I ask the Minister, Deputy Varadkar, in the context of a shortage of money, to examine some of the things we do. For instance, the 2009 annual report of the then Department of Arts, Sport and Tourism published in May records, under the heading "Summary of Major Achievements" outlines a reduction of 12% on the 2008 performance. We have been throwing good money after bad. We cannot even borrow money any more. We must re-examine the €600 million spend which resulted in 30% less revenue since 2007.

Local authorities charge €1,500 in rates for every hotel room. The McLaughlin report recommends severe cuts in local authority management, in respect of which there is a surplus of approximately 1,000 managers. That, rather that the Minister for the Environment, Community and Local Government inventing extra taxation, should happen. There is a problem with the high burden of local authority rates on the tourism sector.

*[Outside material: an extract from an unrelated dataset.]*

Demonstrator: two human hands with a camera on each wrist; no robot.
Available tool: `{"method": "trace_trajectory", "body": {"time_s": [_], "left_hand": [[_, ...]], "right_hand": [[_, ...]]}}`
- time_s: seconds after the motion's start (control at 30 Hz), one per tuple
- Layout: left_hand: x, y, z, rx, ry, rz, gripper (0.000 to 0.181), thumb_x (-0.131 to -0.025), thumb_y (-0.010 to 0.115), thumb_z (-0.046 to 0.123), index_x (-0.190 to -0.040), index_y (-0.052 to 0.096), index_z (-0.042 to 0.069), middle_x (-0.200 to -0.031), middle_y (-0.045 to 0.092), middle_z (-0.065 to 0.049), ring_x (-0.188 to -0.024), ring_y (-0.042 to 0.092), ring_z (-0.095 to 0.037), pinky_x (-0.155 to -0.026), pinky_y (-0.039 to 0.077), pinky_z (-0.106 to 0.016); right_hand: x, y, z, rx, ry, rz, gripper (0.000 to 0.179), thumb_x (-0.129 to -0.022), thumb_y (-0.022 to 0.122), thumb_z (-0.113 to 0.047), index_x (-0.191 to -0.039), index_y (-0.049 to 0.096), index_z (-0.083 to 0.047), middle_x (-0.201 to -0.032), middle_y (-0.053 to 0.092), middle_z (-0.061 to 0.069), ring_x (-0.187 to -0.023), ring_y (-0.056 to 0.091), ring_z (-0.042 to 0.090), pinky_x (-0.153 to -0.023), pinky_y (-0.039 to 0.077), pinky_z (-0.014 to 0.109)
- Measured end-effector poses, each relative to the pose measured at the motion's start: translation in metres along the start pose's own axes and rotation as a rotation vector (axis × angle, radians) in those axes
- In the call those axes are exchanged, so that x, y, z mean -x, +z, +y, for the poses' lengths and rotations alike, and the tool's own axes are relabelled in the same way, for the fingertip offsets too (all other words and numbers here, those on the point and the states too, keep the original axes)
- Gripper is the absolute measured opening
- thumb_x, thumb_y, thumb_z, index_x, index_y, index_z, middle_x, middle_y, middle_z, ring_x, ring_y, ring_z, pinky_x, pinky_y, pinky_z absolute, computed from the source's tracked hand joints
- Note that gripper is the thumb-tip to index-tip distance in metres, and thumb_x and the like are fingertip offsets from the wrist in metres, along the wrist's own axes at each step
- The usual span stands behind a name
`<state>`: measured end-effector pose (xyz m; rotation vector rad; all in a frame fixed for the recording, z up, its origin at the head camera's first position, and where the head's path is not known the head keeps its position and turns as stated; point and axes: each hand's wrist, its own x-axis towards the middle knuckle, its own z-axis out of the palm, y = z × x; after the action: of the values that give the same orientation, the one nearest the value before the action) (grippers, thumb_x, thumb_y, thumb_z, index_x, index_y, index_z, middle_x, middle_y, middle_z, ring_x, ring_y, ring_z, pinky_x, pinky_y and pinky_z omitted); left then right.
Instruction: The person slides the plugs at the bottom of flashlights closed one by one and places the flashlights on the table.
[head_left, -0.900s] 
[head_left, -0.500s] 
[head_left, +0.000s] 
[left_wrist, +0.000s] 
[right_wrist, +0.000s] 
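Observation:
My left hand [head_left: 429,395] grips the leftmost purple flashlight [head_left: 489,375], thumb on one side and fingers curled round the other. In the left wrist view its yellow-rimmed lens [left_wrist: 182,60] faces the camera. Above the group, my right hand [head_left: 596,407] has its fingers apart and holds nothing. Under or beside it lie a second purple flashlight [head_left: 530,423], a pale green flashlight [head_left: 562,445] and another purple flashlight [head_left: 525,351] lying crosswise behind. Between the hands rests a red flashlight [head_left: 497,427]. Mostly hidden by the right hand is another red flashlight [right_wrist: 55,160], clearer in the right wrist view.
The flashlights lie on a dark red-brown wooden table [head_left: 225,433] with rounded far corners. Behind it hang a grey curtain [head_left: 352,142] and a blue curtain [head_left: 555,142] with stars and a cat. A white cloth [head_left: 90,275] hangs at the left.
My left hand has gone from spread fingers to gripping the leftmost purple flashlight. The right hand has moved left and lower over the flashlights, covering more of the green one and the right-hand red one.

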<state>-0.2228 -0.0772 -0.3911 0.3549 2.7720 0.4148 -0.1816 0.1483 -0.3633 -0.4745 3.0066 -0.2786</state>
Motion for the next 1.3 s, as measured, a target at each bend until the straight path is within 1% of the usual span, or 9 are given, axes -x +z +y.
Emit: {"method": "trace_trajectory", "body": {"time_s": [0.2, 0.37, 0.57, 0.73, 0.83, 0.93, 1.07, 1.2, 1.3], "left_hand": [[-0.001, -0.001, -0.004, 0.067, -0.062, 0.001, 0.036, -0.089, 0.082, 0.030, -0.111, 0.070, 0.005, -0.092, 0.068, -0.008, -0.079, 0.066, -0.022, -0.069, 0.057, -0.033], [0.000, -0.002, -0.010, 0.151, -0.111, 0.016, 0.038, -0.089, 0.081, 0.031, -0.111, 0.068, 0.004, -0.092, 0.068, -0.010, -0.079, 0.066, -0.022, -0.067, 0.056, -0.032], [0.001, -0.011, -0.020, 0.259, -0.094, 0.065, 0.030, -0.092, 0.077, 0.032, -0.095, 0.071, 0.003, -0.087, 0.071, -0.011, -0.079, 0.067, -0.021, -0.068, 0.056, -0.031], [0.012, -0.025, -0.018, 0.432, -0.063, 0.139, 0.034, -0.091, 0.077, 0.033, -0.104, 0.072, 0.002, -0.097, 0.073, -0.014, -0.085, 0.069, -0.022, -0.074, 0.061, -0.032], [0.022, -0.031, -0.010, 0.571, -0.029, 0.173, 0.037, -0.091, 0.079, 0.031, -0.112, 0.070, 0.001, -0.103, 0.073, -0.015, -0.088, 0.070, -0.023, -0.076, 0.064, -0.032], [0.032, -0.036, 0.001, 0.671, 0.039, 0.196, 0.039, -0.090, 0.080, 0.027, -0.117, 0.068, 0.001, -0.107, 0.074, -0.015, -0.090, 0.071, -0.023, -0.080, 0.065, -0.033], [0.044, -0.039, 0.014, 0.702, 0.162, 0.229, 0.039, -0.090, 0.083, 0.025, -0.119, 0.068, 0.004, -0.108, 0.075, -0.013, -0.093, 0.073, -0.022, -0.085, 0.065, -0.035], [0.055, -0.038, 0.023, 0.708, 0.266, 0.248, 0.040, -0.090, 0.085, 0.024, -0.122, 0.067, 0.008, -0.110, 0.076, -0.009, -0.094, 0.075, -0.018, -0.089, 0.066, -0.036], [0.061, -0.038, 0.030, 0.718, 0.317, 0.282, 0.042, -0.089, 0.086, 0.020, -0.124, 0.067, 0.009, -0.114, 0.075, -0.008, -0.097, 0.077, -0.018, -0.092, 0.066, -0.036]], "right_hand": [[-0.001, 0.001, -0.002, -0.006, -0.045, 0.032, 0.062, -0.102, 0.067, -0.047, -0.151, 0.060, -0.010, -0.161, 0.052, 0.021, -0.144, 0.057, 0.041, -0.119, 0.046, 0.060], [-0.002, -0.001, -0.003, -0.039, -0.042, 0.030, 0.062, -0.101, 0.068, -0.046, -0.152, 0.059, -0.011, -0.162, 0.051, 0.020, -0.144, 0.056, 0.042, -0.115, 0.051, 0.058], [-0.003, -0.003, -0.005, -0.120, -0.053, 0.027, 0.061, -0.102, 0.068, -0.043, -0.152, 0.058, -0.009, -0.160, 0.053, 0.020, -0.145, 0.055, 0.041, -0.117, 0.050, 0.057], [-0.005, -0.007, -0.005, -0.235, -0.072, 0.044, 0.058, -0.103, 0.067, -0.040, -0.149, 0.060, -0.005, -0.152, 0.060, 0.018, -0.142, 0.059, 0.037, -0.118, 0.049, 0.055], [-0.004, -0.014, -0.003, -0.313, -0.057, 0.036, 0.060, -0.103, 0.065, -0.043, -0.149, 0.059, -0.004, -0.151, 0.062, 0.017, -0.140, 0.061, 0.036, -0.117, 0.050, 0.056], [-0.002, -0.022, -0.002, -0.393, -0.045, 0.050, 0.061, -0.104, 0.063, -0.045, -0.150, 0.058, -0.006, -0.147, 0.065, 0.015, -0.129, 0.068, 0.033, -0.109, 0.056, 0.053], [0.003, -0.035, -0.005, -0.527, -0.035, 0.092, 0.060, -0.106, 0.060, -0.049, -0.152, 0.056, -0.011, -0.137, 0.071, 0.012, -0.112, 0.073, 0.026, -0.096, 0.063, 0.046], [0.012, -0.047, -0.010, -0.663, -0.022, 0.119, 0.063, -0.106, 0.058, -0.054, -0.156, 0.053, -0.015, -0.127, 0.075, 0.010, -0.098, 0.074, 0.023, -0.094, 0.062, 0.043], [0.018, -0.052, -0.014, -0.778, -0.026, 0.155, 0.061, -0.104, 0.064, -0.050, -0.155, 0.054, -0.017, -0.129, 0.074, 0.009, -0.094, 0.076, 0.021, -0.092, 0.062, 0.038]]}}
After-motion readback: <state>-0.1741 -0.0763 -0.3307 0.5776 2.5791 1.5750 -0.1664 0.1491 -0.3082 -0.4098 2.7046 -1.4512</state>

There is no doubt that there is a problem in regard to promotion of transport within this country. Part of the problem arose when in this House on 26 November 2009 the then Minister for Transport invoked Article 25.2.2° of the Constitution and asked the President to sign into law the Public Transport Regulation Bill 2009 at an earlier date than normal. That Bill guaranteed the entire CIE network as a monopoly without new entrants. It also guaranteed it every penny of subsidy without any competitive tendering. Approximately 44% of bus receipts in this country are from independent operators which the Department of Transport has tried to keep out of business for years and in that regard invoked the Constitution on 26 November 2009. The Dublin-Galway route once served by the monopoly with one bus a day is now served by 45 buses a day through three different operators. We have made the cost of getting around this country unnecessarily expensive. I hope that during my time as a Member of this House, Article 25.2.2° of the Constitution will not be invoked to deny the President time to consider legislation, as to do so is draconian.

The Wright report on the Department of Finance makes recommendations of wider relevance to governance. It recommends major changes in budgetary processes that would enhance ministerial accountability to Parliament. We need to know what we got for the €600 million, the reason Ministers intervened to increase airport charges by 41% and the reason the Constitution was invoked to prevent bus companies from competing. We must make this product competitive. Now that no one will lend money to us we must get value for money. That focus has not been present in relation to Irish tourism. We must become more competitive if we are to recoup the 30% loss in receipts over the past four years.